In 2012 as in 2010, Rasmussen is producing polls in key states that are significantly more favorable to the Republican candidate than an average of all polls in those states. Perhaps this time Rasmussen will prove to be more accurate than the average. But outliers like Rasmussen usually turn out to be wrong and Rasmussen’s track record certainly shouldn’t give election watchers much confidence in their results. Maybe that’s why Fox News stopped using Rasmussen for their state and national polling this year.
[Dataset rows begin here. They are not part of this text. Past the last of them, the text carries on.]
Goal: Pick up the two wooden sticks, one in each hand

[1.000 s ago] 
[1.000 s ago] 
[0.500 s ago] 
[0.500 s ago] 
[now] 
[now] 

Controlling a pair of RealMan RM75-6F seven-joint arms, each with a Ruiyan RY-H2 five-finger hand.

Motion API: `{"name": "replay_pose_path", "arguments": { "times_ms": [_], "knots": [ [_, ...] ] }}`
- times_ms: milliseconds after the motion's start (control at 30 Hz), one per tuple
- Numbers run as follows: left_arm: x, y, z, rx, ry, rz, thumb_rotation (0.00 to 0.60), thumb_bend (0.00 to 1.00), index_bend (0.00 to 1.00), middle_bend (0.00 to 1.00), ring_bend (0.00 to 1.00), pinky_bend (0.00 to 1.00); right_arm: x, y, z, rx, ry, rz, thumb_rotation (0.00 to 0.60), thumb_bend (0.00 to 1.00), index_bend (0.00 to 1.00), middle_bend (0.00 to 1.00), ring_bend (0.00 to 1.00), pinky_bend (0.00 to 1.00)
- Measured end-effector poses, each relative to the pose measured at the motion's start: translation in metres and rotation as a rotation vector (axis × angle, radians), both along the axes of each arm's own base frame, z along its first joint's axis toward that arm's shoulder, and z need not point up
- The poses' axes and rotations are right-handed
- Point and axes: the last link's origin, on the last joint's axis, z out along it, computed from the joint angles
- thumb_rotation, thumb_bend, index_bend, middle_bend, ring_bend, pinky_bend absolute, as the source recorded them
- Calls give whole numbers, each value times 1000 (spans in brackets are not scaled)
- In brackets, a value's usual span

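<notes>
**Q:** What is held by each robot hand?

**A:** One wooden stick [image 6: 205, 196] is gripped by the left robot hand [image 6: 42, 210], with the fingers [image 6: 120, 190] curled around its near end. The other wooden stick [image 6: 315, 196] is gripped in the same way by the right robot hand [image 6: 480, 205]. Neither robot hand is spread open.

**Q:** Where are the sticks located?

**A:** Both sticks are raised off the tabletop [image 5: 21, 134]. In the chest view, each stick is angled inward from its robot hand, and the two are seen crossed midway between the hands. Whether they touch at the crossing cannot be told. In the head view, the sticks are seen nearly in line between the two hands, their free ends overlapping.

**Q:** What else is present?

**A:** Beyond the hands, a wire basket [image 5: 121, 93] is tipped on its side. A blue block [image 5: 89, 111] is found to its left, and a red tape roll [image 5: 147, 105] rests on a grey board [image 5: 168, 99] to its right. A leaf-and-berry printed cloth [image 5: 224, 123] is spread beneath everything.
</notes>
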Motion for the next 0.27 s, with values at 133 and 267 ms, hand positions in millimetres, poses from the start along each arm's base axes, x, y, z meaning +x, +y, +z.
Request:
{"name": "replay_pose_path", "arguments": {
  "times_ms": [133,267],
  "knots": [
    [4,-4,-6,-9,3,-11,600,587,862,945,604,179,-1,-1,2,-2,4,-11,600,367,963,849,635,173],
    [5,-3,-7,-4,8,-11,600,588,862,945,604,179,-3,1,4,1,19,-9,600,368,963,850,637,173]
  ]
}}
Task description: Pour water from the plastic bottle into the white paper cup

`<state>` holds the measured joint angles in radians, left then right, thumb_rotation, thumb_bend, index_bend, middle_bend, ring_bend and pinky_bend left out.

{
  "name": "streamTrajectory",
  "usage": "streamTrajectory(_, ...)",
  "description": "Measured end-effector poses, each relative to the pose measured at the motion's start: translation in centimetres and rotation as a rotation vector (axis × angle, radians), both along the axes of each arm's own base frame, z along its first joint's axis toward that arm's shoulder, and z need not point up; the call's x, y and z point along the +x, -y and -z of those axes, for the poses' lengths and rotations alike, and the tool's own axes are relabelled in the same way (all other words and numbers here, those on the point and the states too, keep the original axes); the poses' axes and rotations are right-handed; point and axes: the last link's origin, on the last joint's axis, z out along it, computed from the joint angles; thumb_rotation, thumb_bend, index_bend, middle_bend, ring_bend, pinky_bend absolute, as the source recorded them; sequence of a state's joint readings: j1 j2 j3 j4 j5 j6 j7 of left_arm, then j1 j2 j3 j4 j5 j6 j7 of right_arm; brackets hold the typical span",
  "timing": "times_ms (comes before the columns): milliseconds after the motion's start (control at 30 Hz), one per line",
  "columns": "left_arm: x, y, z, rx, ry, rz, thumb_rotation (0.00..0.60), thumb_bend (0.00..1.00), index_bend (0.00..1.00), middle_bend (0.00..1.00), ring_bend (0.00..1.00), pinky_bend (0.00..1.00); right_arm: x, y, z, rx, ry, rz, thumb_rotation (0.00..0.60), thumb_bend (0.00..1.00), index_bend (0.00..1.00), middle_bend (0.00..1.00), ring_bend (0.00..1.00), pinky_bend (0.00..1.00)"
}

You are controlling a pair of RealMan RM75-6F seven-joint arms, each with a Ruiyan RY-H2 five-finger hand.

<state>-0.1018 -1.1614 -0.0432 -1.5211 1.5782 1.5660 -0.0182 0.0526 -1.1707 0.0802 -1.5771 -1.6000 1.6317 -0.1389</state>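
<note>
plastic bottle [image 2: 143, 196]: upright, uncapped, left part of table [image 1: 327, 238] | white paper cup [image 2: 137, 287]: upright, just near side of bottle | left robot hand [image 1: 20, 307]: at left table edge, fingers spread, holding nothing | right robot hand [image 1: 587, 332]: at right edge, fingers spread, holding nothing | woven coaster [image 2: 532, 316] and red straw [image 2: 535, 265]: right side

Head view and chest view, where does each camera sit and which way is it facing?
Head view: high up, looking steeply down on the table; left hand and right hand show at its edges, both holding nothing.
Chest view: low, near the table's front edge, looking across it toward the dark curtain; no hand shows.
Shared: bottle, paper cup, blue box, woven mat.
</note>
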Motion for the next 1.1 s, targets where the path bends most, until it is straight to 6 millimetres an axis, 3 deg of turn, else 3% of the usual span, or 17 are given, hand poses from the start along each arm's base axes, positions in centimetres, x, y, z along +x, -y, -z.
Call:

Producing polling results that please one side or the other may work for a while, but eventually journalists and voters catch on to the fact that those results don’t seem to match the numbers on election night.
Meanwhile, Sam Wang of the Princeton Election Consortium SAYS this morning that the likelihood of President Obama getting re-elected now ranges from 86 percent to 95 percent — which is down a smidgen from yesterday.
Wang’s current projection of electoral votes has Obama with 295 and Mitt Romney with 243, which is almost exactly the same as the aforementioned Nate Silver sees it.